Le Tour du chœur de la cathédrale de Chartres

Le Tour du chœur de la cathédrale de Chartres

Wolfgang Krisai: “Christus und die Ehebrecherin” aus dem “Tour du chœur” der Kathedrale von Chartres.

Endlich schaffte ich es heuer im Sommer, die Kathedrale von Chartres zu besichtigen. Über das „Königsportal“, also das Westportal, hatte ich schon vor Jahren einen Fischer-„kunststück“-Band gelesen und war nun sehr auf die Wirklichkeit gespannt. Die mich nicht enttäuscht hat. Die Kathedrale hielt allerdings auch noch eine gewaltige Überraschung bereit, von der ich bislang nichts wusste: Den „Tour du chœur“.

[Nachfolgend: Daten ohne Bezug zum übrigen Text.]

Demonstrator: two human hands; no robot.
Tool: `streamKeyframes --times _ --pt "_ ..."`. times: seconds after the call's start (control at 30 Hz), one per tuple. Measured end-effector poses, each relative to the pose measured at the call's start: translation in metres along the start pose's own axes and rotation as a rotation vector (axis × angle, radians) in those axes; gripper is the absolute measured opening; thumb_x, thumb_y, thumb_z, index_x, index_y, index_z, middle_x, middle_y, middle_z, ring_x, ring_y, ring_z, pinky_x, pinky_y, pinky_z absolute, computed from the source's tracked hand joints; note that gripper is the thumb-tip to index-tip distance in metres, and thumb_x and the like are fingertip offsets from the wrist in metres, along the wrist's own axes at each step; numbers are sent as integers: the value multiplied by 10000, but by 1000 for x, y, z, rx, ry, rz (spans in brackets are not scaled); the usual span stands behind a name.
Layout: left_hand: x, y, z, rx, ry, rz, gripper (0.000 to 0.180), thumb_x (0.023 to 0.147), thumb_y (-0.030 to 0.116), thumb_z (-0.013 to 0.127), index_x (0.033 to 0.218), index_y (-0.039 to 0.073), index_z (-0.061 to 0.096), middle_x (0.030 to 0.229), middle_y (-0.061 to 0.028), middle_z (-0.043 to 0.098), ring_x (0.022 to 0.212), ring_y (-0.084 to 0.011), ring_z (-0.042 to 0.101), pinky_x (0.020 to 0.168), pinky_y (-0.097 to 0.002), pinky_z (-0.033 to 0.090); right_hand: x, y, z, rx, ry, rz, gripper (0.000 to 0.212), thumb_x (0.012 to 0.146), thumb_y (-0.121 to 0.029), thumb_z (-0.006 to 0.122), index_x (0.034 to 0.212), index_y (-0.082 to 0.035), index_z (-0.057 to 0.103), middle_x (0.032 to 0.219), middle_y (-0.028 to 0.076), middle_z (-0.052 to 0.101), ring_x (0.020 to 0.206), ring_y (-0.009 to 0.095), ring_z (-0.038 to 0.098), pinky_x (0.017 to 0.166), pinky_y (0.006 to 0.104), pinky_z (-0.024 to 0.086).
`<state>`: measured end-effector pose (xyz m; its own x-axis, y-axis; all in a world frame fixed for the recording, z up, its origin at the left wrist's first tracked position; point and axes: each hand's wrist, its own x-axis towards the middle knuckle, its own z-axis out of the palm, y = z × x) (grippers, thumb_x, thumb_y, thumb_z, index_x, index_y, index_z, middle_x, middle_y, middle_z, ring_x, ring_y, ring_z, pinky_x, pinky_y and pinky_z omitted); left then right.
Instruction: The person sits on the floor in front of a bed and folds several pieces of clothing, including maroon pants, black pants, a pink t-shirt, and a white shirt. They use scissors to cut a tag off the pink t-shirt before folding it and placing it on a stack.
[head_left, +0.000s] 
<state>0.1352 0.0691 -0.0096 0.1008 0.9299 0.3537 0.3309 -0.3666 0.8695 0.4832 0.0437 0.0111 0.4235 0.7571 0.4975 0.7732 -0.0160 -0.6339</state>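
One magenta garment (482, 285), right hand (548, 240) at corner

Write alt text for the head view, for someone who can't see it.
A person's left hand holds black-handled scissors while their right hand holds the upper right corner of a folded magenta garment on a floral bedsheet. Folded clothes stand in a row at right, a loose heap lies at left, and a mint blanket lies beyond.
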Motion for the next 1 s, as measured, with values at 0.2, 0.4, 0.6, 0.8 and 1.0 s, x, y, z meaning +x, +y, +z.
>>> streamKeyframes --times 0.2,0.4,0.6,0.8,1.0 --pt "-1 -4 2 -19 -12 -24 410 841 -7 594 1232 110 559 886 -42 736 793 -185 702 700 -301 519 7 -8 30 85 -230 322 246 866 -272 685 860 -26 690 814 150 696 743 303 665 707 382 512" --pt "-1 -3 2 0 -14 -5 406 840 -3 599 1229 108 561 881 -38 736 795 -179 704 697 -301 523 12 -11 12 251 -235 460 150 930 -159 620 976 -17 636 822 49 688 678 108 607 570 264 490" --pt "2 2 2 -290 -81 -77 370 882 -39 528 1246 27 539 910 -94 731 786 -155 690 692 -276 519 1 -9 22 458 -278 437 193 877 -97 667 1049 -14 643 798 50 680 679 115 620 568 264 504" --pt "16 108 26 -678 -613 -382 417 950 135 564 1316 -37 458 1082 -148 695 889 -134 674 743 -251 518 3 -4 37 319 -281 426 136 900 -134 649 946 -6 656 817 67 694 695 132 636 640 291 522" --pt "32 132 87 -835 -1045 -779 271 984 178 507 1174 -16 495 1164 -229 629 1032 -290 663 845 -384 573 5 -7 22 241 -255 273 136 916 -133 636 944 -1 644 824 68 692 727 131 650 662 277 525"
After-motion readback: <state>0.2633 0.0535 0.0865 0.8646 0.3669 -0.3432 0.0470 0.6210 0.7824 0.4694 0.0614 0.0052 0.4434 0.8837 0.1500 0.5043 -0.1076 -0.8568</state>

Stein gewordenes Mysterienspiel

Wie bei vielen französischen Kathedralen gibt es auch in Chartres einen Chorumgang um den Chor herum. Doch hier ist der Chor vom Umgang durch einen hohen Verbau getrennt, gewissermaßen durch eine Mauer, durch die ein paar Portale geschlagen sind, in der sich sogar Kapellen befinden und in zwei Meter Höhe eine Abfolge von rund 40 Nischen, in denen Szenen aus dem Leben Mariens und Jesu durch unterlebensgroße Statuen dargestellt sind. Als ich diese Gruppen sah, war ich überwältigt. Ein Stein gewordenes „Mysterienspiel“ des späten Mittelalters. Überaus lebendig und lebensnah dargestellte biblische und legendarische Szenen, die sich fast alle auch inhaltlich sofort erschlossen: von der Verkündigung an Joachim und Anna über die Geburt Marias, dann die Verkündigung an Maria, die Geburt Christi, die Darstellung im Tempel, Beschneidung, Wunder (beginnend mit dem von Kana), schließlich Jesu Einzug in Jerusalem, der Verrat, Jesus vor Pilatus, Kreuzaufrichtung, Beweinung, Auferstehung, der ungläubige Thomas, Christi Himmelfahrt, Pfingsten, Tod, Himmelfahrt und Krönung Mariens und viele mehr. Das Leben Jesu ist also in die Erzählung des Lebens Marias eingebettet.

Buch darüber

Im Souvenirshop der Kathedrale kaufte ich dann ein Buch, das sich mit dem „Tour du chœur“ befasst, die Entstehung beschreibt und alle Szenen abbildet. (Übrigens zum Spottpreis von 7,50 Euro.)

Daraus erfuhr ich, dass sich die Entstehung des Werks über mehr als 200 Jahre hinzog: von vor 1510, wo der Beschluss dafür befasst wurde, bis 1727, wo die letzte Szene aufgestellt wurde. Dennoch ist das Werk sehr einheitlich, weil die nachfolgenden Künstler sich ziemlich treu am Stil der Spätgotik orientierten und auch das gotische Maßwerk der architektonischen Umrahmung der Szenen konsequent beibehalten wurde. Mehrere Bildhauer arbeiteten im Lauf der Zeit daran: Jehan Texier dit Jehan de Beaune, Jehan Soulas, François Marchand, Thomas Boudin, Jean Dedieu (der u. a. 1678/79 „Christus und die Ehebrecherin“ meißelte), Pierre Legros I., Jean-Baptiste Tuby II., Simon Mazière und unbekannte Künstler.

Kein Avantgarde-Werk

Mag sein, dass das Werk nicht so „berühmt“ ist (wäre es weltberühmt, hätte ich wohl davon in Kunstgeschichten oder anderen Büchern schon längst erfahren), weil es kein „Avantgarde-Kunstwerk“ ist, sondern ein bewusst historisierendes Werk, das nicht ins Schema der an künstlerischen Innovationen orientierten Kunstgeschichte passt. Mir ist diese avantgarde-orientierte Kunstgeschichte inzwischen herzlich egal, daher kann ich Werk wie diesen „Tour“ in ihrer Großartigkeit entsprechend genießen.

Françoise Jouanneaux (Text), Robert Melnoury (Fotos): Le Tour du chœur de la cathédrale de Chartres. Orléans: Association Régionale pour l’Étude du Patrimoine de la région Centre, 2000. Reihe: Images du Patrimoine. 64 Seiten, zahlreiche s/w-Abbildungen.

Abschließend noch zwei Fotos, die ich in der Kirche aufgenommen habe:

Le Tour du chœur de la cathédrale de Chartres

Der “Tour du chœur” der Kathedrale von Chartres, Abschnitt von der Nordseite.

Jean Dedieu:

Jean Dedieu: “Christus und die Ehebrecherin” (1678/79).